→ ACTIVITY
Reproduce, from the lines below, exactly the stretch that begins at the line containing "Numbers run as" and ends at the line containing "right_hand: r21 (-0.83", both included.

-- Opening Marker --

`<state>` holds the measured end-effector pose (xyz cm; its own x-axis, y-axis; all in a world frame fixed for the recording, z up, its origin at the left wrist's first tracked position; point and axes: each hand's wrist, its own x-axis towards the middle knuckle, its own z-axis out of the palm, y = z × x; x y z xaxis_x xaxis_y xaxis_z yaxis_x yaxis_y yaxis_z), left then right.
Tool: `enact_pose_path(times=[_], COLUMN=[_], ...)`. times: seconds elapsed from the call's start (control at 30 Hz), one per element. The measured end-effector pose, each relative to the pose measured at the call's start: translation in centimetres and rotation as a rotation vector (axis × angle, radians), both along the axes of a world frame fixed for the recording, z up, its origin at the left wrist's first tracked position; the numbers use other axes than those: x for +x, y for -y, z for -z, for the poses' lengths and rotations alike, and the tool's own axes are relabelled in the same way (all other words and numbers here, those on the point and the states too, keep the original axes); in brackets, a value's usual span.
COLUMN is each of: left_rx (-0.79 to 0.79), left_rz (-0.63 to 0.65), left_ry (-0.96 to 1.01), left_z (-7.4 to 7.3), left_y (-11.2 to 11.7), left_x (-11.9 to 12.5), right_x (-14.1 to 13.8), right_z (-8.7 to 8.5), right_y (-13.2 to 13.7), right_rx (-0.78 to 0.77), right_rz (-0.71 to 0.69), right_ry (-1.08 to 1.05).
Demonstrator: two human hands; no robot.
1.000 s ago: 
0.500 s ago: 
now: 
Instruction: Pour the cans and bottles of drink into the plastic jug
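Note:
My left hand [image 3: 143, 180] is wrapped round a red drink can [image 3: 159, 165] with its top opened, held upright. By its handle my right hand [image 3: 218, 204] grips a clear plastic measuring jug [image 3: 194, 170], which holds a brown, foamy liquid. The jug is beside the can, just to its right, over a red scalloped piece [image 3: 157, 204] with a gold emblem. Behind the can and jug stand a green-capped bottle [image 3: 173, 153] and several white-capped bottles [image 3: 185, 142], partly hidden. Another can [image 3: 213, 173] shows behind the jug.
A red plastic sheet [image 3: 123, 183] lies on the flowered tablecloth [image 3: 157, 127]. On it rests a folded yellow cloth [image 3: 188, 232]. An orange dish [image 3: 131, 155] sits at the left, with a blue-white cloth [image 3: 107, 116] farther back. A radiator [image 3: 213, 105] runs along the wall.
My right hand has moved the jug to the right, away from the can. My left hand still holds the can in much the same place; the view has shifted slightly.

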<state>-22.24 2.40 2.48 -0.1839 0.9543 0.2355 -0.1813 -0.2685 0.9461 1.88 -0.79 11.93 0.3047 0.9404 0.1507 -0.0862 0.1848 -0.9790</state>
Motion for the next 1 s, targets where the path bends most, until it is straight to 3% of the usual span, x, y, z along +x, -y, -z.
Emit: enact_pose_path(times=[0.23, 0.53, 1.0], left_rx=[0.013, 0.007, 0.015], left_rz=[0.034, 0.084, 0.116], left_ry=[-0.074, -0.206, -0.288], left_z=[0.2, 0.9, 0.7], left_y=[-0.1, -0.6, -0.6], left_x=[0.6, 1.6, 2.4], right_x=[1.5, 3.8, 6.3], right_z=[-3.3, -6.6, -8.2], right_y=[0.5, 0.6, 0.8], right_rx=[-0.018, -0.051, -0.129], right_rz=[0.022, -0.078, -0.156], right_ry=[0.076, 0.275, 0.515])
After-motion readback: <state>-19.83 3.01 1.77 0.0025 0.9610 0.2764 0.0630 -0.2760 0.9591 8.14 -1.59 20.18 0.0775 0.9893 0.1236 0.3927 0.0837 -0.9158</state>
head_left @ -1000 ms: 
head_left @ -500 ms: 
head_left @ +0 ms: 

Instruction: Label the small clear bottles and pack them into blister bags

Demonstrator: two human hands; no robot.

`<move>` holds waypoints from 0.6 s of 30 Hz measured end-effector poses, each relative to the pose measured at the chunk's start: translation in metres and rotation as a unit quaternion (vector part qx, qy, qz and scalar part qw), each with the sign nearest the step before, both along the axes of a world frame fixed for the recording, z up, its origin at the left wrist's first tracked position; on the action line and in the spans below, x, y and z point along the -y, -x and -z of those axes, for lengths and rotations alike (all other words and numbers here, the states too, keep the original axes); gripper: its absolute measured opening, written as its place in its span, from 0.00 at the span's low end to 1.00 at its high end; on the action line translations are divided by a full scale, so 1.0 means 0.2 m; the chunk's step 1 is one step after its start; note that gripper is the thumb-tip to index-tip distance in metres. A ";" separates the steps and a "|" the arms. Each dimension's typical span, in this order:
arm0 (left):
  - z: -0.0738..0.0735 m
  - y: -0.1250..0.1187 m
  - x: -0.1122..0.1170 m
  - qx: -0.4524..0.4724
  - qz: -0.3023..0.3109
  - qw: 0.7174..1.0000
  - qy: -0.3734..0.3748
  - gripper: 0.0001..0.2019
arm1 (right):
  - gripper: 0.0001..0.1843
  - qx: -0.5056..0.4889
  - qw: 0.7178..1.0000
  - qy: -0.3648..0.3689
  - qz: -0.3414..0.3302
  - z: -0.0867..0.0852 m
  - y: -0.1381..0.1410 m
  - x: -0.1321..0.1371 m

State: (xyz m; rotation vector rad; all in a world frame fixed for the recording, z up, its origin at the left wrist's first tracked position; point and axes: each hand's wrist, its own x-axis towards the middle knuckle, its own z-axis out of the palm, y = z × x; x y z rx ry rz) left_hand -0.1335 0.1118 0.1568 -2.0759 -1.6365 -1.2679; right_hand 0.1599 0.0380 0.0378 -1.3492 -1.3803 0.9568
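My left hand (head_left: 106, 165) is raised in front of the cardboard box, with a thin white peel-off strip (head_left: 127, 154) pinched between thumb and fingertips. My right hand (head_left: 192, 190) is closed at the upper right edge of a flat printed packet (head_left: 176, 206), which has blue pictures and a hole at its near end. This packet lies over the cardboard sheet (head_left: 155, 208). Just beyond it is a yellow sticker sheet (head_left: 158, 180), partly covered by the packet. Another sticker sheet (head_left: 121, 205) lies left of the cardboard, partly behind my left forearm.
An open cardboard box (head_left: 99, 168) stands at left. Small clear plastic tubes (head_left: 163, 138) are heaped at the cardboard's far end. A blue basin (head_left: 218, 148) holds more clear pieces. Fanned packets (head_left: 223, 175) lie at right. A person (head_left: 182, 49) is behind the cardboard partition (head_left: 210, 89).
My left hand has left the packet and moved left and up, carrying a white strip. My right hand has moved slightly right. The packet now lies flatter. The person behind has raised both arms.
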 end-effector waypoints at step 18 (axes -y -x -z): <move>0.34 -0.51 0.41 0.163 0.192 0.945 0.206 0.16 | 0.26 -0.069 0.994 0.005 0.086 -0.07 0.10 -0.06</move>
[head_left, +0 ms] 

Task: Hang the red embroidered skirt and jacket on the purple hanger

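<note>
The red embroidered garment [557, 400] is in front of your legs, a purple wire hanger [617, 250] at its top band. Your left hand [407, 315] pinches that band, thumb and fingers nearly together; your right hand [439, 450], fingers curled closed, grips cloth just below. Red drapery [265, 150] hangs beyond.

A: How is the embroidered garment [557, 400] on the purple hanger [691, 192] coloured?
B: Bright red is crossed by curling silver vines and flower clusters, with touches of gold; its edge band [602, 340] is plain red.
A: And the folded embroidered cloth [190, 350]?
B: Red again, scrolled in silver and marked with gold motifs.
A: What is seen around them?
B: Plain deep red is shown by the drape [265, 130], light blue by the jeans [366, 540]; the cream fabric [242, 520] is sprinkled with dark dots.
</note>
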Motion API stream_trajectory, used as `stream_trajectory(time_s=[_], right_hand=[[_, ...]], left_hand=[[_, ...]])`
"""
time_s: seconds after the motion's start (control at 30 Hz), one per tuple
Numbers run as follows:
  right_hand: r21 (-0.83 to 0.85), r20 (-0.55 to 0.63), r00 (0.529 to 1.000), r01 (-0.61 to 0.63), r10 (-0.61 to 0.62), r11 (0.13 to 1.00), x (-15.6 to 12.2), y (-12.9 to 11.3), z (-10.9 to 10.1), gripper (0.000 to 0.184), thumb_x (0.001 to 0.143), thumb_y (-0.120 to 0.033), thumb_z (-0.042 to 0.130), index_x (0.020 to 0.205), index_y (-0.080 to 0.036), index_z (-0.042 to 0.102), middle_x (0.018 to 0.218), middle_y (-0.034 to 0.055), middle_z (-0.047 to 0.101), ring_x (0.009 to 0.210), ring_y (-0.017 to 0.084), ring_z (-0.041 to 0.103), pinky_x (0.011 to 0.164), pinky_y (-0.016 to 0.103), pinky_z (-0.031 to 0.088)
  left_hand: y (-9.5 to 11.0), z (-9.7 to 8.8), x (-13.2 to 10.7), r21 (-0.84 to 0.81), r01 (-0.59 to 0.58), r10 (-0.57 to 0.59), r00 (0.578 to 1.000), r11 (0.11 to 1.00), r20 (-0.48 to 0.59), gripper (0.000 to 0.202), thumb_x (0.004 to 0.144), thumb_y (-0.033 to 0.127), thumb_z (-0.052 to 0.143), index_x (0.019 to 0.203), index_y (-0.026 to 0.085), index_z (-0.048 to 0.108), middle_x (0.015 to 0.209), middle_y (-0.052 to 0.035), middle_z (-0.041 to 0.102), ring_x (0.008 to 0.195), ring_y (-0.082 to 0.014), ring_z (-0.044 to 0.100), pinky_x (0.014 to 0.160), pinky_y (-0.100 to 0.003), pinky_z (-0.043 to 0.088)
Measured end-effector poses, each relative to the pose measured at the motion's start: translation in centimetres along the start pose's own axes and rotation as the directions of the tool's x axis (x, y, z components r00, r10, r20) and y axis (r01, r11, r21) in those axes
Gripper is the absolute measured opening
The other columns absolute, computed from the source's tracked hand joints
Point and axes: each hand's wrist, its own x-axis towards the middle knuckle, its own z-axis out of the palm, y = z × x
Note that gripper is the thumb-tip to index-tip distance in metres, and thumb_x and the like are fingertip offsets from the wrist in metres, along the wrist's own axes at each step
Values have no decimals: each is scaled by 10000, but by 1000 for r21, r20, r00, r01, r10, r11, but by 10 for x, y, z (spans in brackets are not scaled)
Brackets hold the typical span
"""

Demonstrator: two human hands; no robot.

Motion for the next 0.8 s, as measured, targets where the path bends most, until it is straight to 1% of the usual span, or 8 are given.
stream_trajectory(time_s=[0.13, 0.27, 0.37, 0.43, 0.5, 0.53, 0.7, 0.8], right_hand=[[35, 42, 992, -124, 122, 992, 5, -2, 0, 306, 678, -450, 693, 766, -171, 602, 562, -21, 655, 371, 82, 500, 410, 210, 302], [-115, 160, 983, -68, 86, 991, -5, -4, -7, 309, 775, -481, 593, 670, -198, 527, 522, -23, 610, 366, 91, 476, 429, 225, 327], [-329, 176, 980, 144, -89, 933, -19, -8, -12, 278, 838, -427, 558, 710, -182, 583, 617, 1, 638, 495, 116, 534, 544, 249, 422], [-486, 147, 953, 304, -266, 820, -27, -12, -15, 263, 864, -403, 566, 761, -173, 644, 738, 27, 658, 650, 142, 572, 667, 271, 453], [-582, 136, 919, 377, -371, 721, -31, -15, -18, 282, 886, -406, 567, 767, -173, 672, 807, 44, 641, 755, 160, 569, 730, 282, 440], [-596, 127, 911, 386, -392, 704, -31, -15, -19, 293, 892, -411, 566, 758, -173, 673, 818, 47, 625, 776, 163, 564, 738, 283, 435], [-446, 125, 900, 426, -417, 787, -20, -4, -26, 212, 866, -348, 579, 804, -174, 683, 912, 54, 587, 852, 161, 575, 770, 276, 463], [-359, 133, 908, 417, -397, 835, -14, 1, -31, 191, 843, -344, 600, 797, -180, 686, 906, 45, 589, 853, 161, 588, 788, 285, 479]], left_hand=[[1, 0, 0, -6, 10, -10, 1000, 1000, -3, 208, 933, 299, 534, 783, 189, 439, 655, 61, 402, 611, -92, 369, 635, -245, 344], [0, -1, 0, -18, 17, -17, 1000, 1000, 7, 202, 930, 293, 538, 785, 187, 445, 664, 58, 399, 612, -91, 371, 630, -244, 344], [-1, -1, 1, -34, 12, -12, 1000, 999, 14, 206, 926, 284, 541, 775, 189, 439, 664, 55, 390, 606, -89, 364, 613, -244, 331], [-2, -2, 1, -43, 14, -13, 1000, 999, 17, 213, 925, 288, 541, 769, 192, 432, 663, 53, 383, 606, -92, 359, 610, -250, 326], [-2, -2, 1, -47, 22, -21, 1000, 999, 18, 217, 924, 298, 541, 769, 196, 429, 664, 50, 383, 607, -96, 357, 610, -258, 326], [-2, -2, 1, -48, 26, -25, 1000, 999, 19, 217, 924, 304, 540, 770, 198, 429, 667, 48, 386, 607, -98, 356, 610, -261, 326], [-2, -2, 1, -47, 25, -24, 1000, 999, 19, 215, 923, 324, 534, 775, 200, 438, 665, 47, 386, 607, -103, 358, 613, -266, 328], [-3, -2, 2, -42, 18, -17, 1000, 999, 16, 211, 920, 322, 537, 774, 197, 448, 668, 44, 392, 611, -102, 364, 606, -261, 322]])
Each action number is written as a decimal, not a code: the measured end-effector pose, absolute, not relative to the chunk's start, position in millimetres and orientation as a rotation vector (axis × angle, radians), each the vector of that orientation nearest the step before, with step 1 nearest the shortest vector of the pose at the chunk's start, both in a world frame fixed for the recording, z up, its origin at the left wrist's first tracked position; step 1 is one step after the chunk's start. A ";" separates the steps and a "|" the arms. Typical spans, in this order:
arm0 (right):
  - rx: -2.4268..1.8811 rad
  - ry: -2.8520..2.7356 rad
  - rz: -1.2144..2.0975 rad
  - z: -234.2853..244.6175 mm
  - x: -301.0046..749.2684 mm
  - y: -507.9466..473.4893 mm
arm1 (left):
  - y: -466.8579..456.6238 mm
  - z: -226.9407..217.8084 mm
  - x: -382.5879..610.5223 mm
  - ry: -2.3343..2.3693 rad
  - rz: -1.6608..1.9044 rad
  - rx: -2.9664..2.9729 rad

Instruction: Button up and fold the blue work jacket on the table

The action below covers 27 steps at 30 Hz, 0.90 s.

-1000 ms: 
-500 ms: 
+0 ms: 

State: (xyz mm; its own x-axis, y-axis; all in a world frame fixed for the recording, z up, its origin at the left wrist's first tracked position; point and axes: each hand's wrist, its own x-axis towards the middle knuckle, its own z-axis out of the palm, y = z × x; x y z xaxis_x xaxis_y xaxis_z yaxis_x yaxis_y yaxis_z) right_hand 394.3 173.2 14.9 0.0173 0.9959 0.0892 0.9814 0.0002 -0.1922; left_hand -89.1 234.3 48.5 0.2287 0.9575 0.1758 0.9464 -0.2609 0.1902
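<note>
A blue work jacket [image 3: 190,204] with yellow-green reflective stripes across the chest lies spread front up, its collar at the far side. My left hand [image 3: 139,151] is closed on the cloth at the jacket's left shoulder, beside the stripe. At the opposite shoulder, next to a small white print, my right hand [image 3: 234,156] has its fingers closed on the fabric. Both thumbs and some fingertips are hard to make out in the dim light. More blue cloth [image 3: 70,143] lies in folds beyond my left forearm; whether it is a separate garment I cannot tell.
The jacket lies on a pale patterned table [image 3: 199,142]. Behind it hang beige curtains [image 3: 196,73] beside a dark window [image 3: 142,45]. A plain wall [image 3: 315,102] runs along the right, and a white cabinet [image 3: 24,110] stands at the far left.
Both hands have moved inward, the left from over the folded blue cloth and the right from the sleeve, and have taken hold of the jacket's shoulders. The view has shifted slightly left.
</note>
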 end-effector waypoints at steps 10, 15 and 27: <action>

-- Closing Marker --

→ RESPONSE FOR THIS EXERCISE
Numbers run as follows:
  right_hand: r21 (-0.83 to 0.85), r20 (-0.55 to 0.63), r00 (0.529 to 1.000), r01 (-0.61 to 0.63), r10 (-0.61 to 0.62), r11 (0.13 to 1.00), x (-15.6 to 12.2), y (-12.9 to 11.3), z (-10.9 to 10.1), gripper (0.000 to 0.184), thumb_x (0.001 to 0.143), thumb_y (-0.120 to 0.033), thumb_z (-0.042 to 0.130), index_x (0.020 to 0.205), index_y (-0.080 to 0.036), index_z (-0.042 to 0.102), middle_x (0.018 to 0.218), middle_y (-0.034 to 0.055), middle_z (-0.047 to 0.101), ring_x (0.009 to 0.210), ring_y (-0.017 to 0.084), ring_z (-0.041 to 0.103), pinky_x (0.011 to 0.164), pinky_y (-0.016 to 0.103), pinky_z (-0.031 to 0.088)

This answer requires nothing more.